◆ Exercise: Your answer should consist of the lines in the following data that contain "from".
____
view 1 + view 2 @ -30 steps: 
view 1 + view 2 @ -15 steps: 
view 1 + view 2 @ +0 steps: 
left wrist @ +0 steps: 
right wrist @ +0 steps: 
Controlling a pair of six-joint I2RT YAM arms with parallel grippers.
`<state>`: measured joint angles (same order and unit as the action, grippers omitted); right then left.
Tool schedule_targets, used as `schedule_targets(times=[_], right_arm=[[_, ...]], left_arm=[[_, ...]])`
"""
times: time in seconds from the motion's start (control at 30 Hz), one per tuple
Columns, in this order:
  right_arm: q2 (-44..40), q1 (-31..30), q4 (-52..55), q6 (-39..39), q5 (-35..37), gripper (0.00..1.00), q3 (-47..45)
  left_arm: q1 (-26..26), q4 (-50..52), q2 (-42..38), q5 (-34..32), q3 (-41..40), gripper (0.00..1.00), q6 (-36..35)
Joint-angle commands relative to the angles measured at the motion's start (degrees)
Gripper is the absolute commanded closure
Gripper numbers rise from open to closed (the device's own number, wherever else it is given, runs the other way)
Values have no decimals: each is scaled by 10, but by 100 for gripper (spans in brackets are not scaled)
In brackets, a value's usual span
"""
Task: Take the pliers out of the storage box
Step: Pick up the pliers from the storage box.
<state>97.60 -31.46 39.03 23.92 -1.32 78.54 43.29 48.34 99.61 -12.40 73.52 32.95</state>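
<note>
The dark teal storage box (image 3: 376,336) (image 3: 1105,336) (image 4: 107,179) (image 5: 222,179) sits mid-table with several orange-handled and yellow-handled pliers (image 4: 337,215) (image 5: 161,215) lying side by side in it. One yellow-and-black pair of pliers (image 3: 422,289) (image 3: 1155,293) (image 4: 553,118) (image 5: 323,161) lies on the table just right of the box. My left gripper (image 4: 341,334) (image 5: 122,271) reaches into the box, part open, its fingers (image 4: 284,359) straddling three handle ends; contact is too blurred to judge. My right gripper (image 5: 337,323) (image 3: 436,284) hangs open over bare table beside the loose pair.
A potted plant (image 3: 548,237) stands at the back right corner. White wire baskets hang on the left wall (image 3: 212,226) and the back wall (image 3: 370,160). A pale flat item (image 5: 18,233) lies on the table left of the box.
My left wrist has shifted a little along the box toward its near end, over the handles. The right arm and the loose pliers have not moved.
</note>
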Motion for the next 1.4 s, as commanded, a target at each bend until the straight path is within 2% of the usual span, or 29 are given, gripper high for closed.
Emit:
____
◆ Task result:
times: time in seconds from the motion's start (control at 30 Hz), one per tuple
Gripper numbers rise from open to closed (the device's own number, wherever else it is given, runs the other way)
Step: Pick up the pliers from the storage box.

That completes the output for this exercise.